Le PLU a autorisé, en 2015,l’édification de petits immeubles résidentiels collectifs d’un à trois étages sur certaines parcelles, à proximité de la concession d’aménagement.
Seules quelques parcelles, dont une appartenant à un élu, ont eu la possibilité d’accueillir des constructions de trois étages.
L’élu concerné a revendu son bien qui avait acquis de la valeur à la suite de la modification du PLU.
Une autre modification du PLU a concerné le projet d’aménagement privé d’une cave coopérative. Ce projet pouvant être qualifié d’opération d’aménagement, une « procédure de publicité permettant la présentation de plusieurs offres concurrentes » aurait dû être mise en œuvre par la commune, en application de l’article L.300-4 du code de l’urbanisme.

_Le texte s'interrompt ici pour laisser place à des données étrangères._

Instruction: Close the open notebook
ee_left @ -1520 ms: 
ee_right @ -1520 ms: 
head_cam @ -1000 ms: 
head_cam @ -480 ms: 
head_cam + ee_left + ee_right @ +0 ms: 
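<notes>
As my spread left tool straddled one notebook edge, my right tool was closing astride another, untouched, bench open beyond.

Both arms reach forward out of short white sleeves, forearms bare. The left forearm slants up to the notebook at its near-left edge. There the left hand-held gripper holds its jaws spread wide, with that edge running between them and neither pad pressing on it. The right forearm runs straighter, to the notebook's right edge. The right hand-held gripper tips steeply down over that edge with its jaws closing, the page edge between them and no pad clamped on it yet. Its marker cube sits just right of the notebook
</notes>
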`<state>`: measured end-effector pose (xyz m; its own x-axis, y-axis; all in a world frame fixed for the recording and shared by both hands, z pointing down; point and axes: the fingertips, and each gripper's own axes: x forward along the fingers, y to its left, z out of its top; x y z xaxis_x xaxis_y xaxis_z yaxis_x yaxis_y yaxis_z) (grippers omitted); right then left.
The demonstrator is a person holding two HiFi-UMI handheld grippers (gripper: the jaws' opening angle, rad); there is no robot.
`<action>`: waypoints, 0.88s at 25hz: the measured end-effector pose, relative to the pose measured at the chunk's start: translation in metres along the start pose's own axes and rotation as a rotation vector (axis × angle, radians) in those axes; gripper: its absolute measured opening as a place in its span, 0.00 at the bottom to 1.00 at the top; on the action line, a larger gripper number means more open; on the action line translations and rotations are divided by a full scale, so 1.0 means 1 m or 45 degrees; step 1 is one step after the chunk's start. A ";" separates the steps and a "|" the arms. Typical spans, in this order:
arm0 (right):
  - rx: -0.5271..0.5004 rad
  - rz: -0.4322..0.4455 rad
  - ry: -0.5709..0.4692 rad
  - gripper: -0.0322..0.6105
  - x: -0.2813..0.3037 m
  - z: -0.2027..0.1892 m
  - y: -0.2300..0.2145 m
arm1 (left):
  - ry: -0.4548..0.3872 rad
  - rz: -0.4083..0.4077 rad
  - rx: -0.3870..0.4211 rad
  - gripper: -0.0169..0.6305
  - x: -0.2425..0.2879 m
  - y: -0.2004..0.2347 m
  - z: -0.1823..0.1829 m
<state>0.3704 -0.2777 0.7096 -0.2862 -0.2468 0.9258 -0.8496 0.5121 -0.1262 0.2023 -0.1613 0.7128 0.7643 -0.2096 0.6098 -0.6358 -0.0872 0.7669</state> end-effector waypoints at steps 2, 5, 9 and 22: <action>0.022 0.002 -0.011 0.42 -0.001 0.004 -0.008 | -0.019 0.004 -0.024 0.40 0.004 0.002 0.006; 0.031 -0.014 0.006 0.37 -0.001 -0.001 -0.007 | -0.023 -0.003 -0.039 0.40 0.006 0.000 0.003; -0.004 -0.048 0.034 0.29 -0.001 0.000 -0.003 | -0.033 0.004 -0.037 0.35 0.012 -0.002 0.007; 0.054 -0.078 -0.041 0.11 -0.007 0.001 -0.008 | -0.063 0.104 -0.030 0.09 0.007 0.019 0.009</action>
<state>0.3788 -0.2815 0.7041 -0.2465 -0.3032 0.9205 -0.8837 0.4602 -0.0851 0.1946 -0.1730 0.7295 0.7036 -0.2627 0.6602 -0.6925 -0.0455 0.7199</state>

Il ressort de cet ensemble de constatations que les modifications du PLU de la commune de Saint-Tropez ne visent pas toujours à faire évoluer les règles d’utilisation du sol dans un but d’intérêt général.
Certaines ont en réalité favorisé des projets immobiliers privés et ont parfois été réalisées sous couvert de projets à finalité sociale qui n’ont finalement pas vu le jour et ont permis parfois la réalisation de potentielles plus-values significatives.

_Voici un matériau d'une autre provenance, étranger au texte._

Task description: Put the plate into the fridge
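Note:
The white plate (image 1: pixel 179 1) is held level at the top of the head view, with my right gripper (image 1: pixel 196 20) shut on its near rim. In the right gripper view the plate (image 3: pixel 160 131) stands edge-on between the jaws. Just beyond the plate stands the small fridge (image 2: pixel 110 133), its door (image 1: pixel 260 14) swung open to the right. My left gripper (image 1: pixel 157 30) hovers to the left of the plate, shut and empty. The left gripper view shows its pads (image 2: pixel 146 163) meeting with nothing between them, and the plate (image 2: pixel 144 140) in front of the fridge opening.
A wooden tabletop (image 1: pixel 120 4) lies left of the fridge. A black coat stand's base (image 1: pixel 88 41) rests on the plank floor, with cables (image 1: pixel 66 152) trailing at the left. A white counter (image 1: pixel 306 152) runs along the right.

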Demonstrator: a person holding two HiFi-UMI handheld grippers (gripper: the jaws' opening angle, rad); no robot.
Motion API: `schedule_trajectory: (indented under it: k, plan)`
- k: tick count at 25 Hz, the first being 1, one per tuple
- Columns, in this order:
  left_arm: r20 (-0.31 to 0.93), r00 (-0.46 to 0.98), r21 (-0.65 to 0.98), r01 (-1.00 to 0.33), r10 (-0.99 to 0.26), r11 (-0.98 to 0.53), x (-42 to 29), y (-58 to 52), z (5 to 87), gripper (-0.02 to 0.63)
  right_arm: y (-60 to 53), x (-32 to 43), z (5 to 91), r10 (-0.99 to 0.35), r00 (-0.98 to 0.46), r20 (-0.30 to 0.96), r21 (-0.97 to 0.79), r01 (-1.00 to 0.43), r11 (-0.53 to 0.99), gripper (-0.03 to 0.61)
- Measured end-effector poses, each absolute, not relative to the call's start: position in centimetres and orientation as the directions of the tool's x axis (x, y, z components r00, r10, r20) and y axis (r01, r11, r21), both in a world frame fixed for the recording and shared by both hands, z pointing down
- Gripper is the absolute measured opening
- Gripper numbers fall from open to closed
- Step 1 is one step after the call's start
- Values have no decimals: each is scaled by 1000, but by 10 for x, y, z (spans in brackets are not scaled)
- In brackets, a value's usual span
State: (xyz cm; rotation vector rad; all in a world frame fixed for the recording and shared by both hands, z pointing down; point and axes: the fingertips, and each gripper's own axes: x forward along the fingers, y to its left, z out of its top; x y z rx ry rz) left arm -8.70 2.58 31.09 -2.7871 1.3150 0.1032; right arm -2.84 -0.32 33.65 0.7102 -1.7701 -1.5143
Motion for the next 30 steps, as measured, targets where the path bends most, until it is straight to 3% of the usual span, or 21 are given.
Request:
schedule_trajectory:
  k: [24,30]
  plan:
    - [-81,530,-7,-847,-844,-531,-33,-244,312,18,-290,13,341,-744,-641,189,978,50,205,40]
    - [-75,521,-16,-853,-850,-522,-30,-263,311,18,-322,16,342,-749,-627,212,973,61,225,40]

La chambre formule dans ce cadre quatre recommandations:
Recommandation n°1:
En matière de commande publique, mieux définir les besoins de la commune, éviter de définir des critères d’attribution fondés sur des « avantages particuliers » et appliquer les principes de la commande publique prévus à l’article 1er de l’ordonnance du 23
juillet 2015.
Recommandation n°2:
Mettre un terme aux attributions forfaitaires indues d’heures supplémentaires ou d’astreintes et appliquer le temps règlementaire de travail de 1607 heures par an.
Recommandation n°3:
Mettre en place un dispositif d’octroi des places portuaires transparent et objectivé (PV d’attribution, critère d’ancienneté de la demande…).
Recommandation n°4:
Pour les opérations d’aménagement, appliquer les règles de mise en concurrence prévues à l’article L.300-4 du code de l’urbanisme et renforcer leur suivi financier.